** Task description **
A word-for-word copy of the entries is needed, and it should contain no images.

Segment Start: Material provided

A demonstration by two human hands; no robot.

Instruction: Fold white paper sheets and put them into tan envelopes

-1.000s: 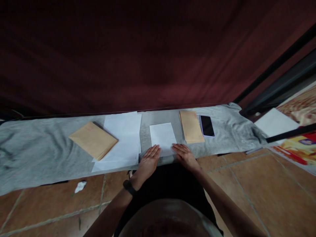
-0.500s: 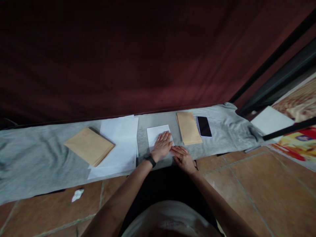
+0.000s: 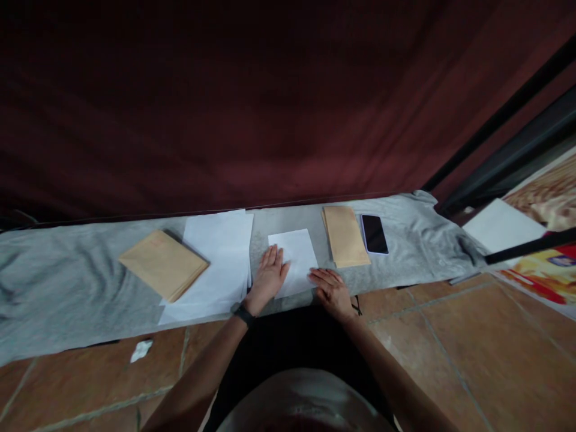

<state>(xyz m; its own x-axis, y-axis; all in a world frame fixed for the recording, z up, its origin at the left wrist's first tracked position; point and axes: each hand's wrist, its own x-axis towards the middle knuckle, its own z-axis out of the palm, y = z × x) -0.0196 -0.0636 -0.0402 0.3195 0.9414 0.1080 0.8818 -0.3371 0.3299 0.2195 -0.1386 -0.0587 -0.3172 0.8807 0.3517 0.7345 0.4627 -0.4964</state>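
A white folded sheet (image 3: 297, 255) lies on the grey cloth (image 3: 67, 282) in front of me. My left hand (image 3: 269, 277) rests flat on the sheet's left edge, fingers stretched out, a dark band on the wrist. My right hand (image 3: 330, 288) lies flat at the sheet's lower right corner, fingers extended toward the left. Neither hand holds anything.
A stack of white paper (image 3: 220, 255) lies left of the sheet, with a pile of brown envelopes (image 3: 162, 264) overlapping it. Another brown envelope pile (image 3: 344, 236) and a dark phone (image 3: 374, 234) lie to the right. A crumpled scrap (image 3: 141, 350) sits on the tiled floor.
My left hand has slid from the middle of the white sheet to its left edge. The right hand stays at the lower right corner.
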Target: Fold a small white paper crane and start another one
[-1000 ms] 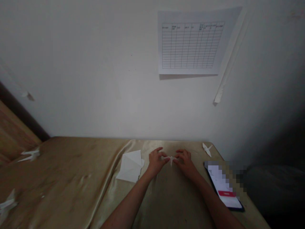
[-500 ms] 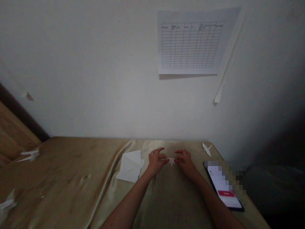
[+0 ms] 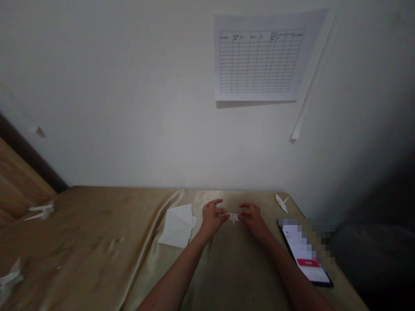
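Observation:
Between my two hands is a small white folded paper crane [image 3: 233, 217], its wings stretched out to either side and a narrow point hanging down in the middle. My left hand [image 3: 214, 217] pinches one wing between thumb and index finger, its other fingers raised. On the opposite side, my right hand [image 3: 251, 217] pinches the other wing in the same way. The wing tips are hidden behind my fingers. Left of my left hand lie white paper sheets [image 3: 177, 224] with crease lines, partly overlapping.
A finished-looking paper crane [image 3: 281, 203] lies at the table's back right corner, above a phone [image 3: 306, 255] with a lit screen. More folded papers [image 3: 42, 211] [image 3: 11, 276] rest at the left. A gold satin cloth [image 3: 97, 242] covers the table; a printed chart [image 3: 259, 60] hangs on the wall.
My hands have drawn very slightly apart, and a little more of the crane's wings shows between them. Everything else stays in place.

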Action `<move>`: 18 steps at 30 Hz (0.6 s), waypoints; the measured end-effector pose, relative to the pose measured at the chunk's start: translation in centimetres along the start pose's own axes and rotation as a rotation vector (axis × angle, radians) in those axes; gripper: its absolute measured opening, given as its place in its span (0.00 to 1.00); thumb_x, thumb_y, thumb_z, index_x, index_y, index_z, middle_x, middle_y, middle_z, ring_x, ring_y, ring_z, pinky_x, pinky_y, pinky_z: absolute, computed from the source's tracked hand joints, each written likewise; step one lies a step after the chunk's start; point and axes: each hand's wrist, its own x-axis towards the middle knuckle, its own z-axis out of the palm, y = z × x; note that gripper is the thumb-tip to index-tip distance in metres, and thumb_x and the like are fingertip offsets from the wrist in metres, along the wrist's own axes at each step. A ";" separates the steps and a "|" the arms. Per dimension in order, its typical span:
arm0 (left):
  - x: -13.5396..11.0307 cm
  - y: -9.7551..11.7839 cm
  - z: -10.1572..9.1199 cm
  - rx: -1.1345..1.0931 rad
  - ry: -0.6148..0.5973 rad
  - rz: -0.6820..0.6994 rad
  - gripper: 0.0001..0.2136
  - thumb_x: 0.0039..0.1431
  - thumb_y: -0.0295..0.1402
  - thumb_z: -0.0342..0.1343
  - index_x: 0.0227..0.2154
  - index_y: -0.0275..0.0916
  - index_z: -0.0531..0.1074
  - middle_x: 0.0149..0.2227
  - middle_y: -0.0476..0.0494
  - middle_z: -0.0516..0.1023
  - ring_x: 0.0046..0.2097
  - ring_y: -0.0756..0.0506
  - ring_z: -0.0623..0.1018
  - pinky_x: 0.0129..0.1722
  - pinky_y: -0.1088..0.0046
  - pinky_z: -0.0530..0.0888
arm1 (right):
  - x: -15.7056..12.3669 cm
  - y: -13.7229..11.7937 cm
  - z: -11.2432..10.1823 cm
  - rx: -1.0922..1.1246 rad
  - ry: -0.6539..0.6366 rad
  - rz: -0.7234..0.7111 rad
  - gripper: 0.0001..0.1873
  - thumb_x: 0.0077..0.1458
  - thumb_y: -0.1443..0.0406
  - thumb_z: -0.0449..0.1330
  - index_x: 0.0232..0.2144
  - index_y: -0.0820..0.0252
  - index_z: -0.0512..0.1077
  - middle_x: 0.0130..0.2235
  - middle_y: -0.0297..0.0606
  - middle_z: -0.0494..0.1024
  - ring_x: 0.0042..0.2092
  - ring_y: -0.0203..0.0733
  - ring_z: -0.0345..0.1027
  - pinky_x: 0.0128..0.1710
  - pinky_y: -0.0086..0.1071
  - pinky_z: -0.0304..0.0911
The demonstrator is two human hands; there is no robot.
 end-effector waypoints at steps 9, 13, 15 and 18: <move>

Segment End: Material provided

** Result of the exercise **
A demonstration by two human hands; no robot.

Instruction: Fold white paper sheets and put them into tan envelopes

-1.000s: 
-0.500s: 
+0.000s: 

<state>(xyz m; its own x-axis, y-axis; all in a world frame fixed for the recording, z up, its origin at the left wrist's first tracked position; point and axes: each hand's wrist, its own x-axis towards the middle knuckle, its own z-axis out of the palm, y = z × x) -0.0196 -0.0636 -0.0402 0.3195 0.9414 0.1080 0.8818 -0.3371 0.3299 0.2195 -0.1386 -0.0587 -0.3172 0.8807 0.3517 0.7345 0.4627 -0.4964</state>
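A white folded sheet (image 3: 297, 255) lies on the grey cloth (image 3: 67, 282) in front of me. My left hand (image 3: 269, 277) rests flat on the sheet's left edge, fingers stretched out, a dark band on the wrist. My right hand (image 3: 330, 288) lies flat at the sheet's lower right corner, fingers extended toward the left. Neither hand holds anything.
A stack of white paper (image 3: 220, 255) lies left of the sheet, with a pile of brown envelopes (image 3: 162, 264) overlapping it. Another brown envelope pile (image 3: 344, 236) and a dark phone (image 3: 374, 234) lie to the right. A crumpled scrap (image 3: 141, 350) sits on the tiled floor.
My left hand has slid from the middle of the white sheet to its left edge. The right hand stays at the lower right corner.
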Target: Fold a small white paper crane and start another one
[-1000 ms] 
[-500 ms] 
[+0 ms] 
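Observation:
Between my two hands is a small white folded paper crane [image 3: 233, 217], its wings stretched out to either side and a narrow point hanging down in the middle. My left hand [image 3: 214, 217] pinches one wing between thumb and index finger, its other fingers raised. On the opposite side, my right hand [image 3: 251, 217] pinches the other wing in the same way. The wing tips are hidden behind my fingers. Left of my left hand lie white paper sheets [image 3: 177, 224] with crease lines, partly overlapping.
A finished-looking paper crane [image 3: 281, 203] lies at the table's back right corner, above a phone [image 3: 306, 255] with a lit screen. More folded papers [image 3: 42, 211] [image 3: 11, 276] rest at the left. A gold satin cloth [image 3: 97, 242] covers the table; a printed chart [image 3: 259, 60] hangs on the wall.
My hands have drawn very slightly apart, and a little more of the crane's wings shows between them. Everything else stays in place.
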
Action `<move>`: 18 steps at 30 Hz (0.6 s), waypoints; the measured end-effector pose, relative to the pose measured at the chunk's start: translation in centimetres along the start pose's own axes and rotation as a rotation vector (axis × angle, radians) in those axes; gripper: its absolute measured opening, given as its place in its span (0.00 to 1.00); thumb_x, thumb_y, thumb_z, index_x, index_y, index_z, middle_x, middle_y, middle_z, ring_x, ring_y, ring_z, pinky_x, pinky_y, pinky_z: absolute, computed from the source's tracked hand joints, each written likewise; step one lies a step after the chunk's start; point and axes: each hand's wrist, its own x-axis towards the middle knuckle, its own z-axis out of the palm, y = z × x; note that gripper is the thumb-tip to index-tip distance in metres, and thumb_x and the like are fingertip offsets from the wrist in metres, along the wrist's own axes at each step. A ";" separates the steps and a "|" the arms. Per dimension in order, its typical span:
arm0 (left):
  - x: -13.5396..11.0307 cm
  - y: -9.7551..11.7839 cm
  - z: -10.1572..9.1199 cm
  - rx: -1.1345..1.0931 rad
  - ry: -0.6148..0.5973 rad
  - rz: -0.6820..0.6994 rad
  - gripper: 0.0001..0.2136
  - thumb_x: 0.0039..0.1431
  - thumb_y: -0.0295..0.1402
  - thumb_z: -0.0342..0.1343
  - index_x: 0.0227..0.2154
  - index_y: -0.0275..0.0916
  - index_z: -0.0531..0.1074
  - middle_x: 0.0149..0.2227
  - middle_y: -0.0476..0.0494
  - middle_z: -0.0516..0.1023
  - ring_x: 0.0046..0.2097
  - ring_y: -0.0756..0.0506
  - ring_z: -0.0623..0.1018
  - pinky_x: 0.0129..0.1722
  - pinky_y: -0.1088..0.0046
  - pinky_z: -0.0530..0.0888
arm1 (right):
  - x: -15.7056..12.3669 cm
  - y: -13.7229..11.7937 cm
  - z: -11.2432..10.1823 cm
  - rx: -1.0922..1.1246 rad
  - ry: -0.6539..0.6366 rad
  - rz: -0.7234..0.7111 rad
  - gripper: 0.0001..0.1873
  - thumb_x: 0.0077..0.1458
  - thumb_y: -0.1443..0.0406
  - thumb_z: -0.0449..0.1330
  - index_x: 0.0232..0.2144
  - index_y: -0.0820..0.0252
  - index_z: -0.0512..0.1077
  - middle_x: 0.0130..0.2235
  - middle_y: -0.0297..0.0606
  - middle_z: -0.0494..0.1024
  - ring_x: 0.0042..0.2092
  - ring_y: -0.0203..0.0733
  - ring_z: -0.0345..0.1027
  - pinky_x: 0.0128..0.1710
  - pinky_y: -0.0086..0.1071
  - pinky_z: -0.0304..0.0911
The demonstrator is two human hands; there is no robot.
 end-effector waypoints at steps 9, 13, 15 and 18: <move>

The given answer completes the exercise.